Produkcja, o której mowa, to dramat biograficzny opowiadający o słynnym dziennikarzu i krytyku Hermanie J. Mankiewiczu i jego pracy nad scenariuszem do „Obywatela Kane’a” w reżyserii Orsona Wellesa. Scenariuszem, za który obaj panowie dostali Oscara i który stał się powodem ich wielkiego konfliktu. Oldman przyznaje, że po tym, co powiedział mu Fincher, nie wyobrażał sobie, jak ma wcielić się w postać Mankiewicza. „Pomyślałem: O cholera! Przecież ja nie wyglądam, jak Mank. Nie pamiętam, kiedy ostatni raz tak grałem. Zawsze miałem coś na sobie – makijaż, perukę, cokolwiek. Byłem tym niesamowicie zestresowany” – zdradził gwiazdor w rozmowie z magazynem „Empire”.
Choć pomysł twórcy „Podziemnego kręgu” na początku wydał mu się absurdalny, z biegiem czasu zrozumiał, że reżyser miał sporo racji. „Nie miałem absolutnie żadnej pomocy w postaci charakteryzatorskich trików. W końcu dotarło do mnie, że Dave miał słuszność. Żadnych sztuczek, tylko gra. Doceniłem to” – wyjawił Oldman.

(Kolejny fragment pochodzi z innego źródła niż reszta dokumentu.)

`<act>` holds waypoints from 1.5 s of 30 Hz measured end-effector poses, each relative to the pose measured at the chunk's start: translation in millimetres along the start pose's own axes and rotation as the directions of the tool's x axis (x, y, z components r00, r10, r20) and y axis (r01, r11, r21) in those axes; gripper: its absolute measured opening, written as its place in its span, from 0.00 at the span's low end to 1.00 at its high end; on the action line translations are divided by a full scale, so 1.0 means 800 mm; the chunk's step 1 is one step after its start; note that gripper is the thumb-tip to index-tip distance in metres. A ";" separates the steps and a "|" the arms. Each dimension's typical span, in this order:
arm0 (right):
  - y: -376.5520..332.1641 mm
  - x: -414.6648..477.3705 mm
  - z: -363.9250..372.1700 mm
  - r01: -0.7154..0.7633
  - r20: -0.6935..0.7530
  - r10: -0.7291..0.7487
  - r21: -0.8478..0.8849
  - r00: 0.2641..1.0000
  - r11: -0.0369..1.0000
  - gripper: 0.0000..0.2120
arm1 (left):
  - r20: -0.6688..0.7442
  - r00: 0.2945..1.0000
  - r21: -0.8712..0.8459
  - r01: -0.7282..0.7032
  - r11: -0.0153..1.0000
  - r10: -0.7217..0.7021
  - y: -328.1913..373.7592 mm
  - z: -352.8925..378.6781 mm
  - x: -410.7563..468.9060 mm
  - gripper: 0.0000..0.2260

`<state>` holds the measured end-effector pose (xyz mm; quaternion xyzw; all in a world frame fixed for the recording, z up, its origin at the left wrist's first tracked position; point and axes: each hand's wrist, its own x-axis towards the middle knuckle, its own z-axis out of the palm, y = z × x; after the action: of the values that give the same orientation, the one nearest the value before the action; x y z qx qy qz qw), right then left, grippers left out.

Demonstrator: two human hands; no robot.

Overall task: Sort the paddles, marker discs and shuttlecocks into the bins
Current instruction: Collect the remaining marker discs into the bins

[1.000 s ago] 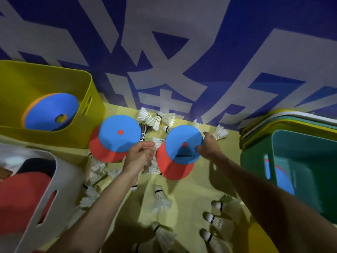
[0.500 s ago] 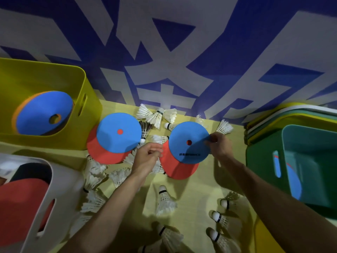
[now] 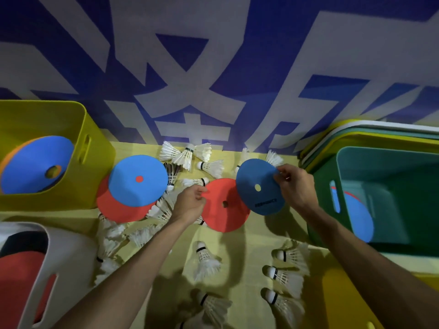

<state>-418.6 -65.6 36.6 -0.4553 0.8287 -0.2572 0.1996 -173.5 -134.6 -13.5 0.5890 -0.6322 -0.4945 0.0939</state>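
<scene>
My right hand point(image 3: 295, 188) pinches the right edge of a blue marker disc point(image 3: 257, 186) and holds it tilted above the table. Below it lies a red marker disc point(image 3: 226, 207), whose left edge my left hand point(image 3: 190, 205) grips. To the left, a second blue disc point(image 3: 137, 180) lies on another red disc point(image 3: 118, 207). White shuttlecocks point(image 3: 206, 257) are scattered over the yellow table. The yellow bin point(image 3: 95, 160) at the left holds a blue disc over an orange one. A blue disc lies in the teal bin point(image 3: 389, 176) at the right.
A white bin point(image 3: 61, 255) at the lower left holds red and black things. Stacked bin lids point(image 3: 356, 129) sit behind the teal bin. A blue and grey patterned wall point(image 3: 213, 67) closes off the table's far edge.
My right hand has lifted the blue disc off the red one and carried it to the right. My left hand has moved onto the red disc's left edge.
</scene>
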 end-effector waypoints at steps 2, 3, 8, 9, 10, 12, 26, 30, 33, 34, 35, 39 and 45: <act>0.005 -0.008 -0.007 0.017 -0.014 -0.017 -0.025 1.000 1.000 0.09 | 0.014 1.000 0.138 0.003 0.990 -0.005 0.008 0.009 0.010 0.17; 0.007 -0.013 -0.011 0.019 -0.025 -0.020 -0.035 0.999 0.999 0.08 | 0.027 1.000 0.202 0.006 0.979 -0.012 0.012 0.013 0.013 0.18; 0.012 -0.033 -0.027 0.006 -0.048 -0.010 -0.094 0.999 0.996 0.08 | -0.034 0.999 0.255 0.033 0.966 -0.025 0.019 0.027 0.023 0.19; 0.013 -0.037 -0.030 0.007 -0.054 -0.013 -0.100 0.998 0.995 0.07 | -0.071 0.997 0.228 0.033 0.973 -0.017 0.020 0.029 0.024 0.20; 0.013 -0.041 -0.031 0.006 -0.052 -0.011 -0.107 0.999 0.994 0.07 | -0.098 0.995 0.215 0.024 0.976 -0.003 0.021 0.031 0.025 0.20; 0.015 -0.047 -0.031 -0.004 -0.022 0.001 -0.121 1.000 0.993 0.07 | -0.117 0.993 0.210 0.000 0.978 0.025 0.023 0.035 0.024 0.18; -0.002 -0.065 -0.016 0.042 0.229 0.016 -0.248 0.973 0.968 0.10 | -0.108 0.972 0.252 -0.175 0.952 0.207 0.030 0.017 -0.053 0.07; -0.011 -0.064 -0.036 0.067 0.193 -0.021 -0.234 0.981 0.970 0.09 | -0.145 0.976 0.139 -0.142 0.980 0.162 0.037 0.013 -0.079 0.06; -0.014 -0.065 -0.059 0.060 0.130 -0.045 -0.118 0.990 0.991 0.10 | -0.212 0.970 -0.041 -0.126 0.991 0.115 0.049 0.014 -0.099 0.04; -0.016 -0.067 -0.072 0.074 0.094 -0.068 -0.073 0.993 0.995 0.11 | -0.237 0.966 -0.115 -0.130 0.985 0.100 0.057 0.015 -0.108 0.04; -0.018 -0.069 -0.087 0.093 0.054 -0.091 -0.028 0.994 0.995 0.11 | -0.253 0.964 -0.198 -0.131 0.971 0.079 0.065 0.017 -0.116 0.05; -0.009 -0.066 -0.147 0.068 -0.042 -0.058 0.334 0.997 0.940 0.08 | -0.261 0.965 -0.500 -0.134 0.855 -0.001 0.109 0.024 -0.142 0.08; 0.037 -0.072 -0.232 0.022 -0.118 0.086 0.705 0.989 0.709 0.07 | -0.099 0.994 -0.789 -0.054 0.612 -0.041 0.169 0.053 -0.171 0.12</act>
<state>-513.8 42.3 170.4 -0.3110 0.6878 -0.5818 0.3029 -251.8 -22.8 128.7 0.5108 -0.3461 -0.6896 0.3792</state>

Dla brytyjskiego aktora będzie to pierwsza główna rola od występu w „Czasie mroku”, za który dostał Oscara. „Mank” jest zarazem pierwszym filmem Davida Finchera od 2014 roku, kiedy premierę miał jego thriller „Zaginiona dziewczyna”. Film trafi do katalogu Netflixa prawdopodobnie jeszcze tej jesieni. (PAP Life)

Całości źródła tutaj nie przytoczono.